Familial hypercholesterolemia (FH) is a genetic condition in which mutations in the LDL receptor (or related proteins — APOB, PCSK9) prevent the liver from clearing LDL from circulation. The result: LDL cholesterol is high from birth (typically >190 mg/dL in untreated heterozygous adults, often >250 mg/dL). Untreated, men face a 50% risk of myocardial infarction by age 50 and women by age 60. Heterozygous FH affects roughly 1 in 250 people globally — making it one of the most common genetic diseases — yet the majority remain undiagnosed. The diagnosis is clinical (Dutch Lipid Clinic Network score) plus genetic confirmation where available; treatment is statin + ezetimibe + PCSK9 inhibitor stacked to drive LDL down aggressively.

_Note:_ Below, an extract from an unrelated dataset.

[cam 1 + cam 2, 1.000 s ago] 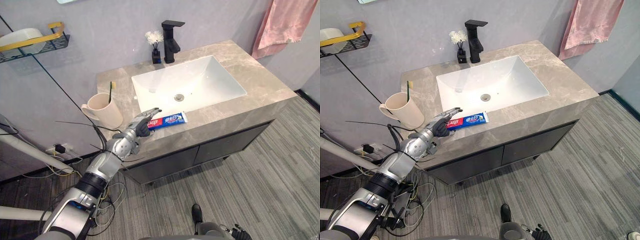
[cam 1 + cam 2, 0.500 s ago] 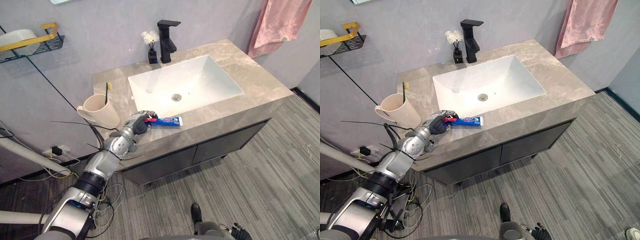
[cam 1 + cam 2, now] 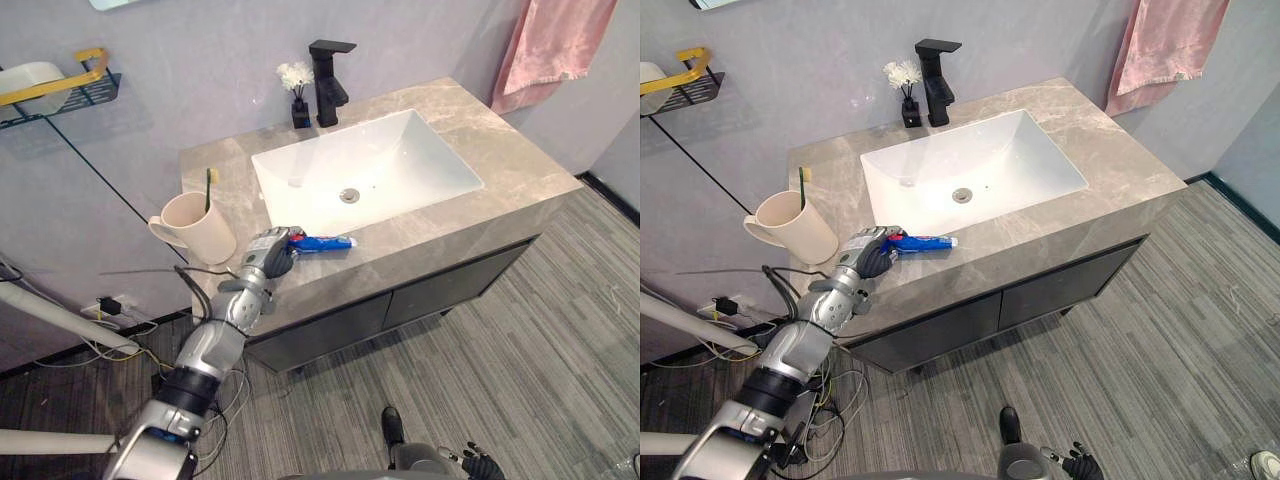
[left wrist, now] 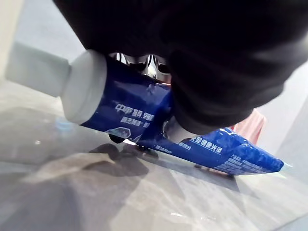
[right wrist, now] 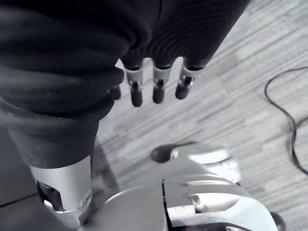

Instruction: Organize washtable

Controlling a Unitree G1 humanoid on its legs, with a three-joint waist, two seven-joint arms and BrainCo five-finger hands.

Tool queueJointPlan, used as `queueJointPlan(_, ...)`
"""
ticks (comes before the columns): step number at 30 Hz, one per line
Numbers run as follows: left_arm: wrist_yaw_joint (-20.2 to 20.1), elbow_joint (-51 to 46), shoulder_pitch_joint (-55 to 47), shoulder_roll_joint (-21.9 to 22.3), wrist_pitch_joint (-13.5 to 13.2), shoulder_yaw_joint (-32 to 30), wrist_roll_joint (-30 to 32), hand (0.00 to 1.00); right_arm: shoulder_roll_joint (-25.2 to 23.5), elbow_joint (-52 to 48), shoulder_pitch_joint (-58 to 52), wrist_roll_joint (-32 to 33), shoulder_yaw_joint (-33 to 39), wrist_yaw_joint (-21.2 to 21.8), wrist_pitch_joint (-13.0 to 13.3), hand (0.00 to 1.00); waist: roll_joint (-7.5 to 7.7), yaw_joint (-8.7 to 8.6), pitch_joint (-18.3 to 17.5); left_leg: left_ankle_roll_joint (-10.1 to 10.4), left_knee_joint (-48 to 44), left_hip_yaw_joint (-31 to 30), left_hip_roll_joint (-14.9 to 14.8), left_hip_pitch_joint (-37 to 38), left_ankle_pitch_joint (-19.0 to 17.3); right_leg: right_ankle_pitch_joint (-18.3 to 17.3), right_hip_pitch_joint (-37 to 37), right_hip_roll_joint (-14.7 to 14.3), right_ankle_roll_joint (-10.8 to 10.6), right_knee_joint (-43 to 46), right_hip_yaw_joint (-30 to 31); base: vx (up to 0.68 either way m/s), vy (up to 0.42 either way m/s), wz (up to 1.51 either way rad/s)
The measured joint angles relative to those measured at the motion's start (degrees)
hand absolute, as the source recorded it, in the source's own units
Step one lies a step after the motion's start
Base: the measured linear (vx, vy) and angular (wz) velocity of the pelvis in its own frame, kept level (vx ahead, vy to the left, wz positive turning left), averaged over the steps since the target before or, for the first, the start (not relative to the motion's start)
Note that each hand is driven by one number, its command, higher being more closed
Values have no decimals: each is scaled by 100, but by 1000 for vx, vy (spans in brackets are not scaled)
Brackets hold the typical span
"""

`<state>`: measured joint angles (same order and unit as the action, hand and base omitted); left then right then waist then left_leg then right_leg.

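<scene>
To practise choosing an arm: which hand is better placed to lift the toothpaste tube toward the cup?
Left. The left hand is curled round the toothpaste tube on the counter, near the cup; the right hand hangs open over the floor.

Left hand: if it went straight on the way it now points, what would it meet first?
The left hand, shut on the toothpaste tube, points across the counter; probably the near rim of the sink first, though depth is unclear.

We see soft, even light, a pale sheen on the desk [image 4: 67, 197] and shadow under the toothpaste tube [image 4: 130, 113].
</scene>
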<state>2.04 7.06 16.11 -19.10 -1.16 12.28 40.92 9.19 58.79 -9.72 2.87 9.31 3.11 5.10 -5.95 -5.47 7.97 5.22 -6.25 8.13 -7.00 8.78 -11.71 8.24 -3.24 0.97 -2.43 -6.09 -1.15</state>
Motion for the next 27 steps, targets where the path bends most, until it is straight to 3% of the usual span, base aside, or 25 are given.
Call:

• LDL cholesterol — the defining variable; >190 mg/dL untreated in adults is suspicious, especially with family history.
• Total cholesterol — typically >310 mg/dL untreated.
• Apolipoprotein B (ApoB) — directly measures atherogenic particle number; useful adjunct.
• Lipoprotein(a) — independent genetic CV risk; co-inherits in some FH families.
• HDL — usually normal in FH.
• Triglycerides — usually normal; high triglycerides suggest a different lipid disorder.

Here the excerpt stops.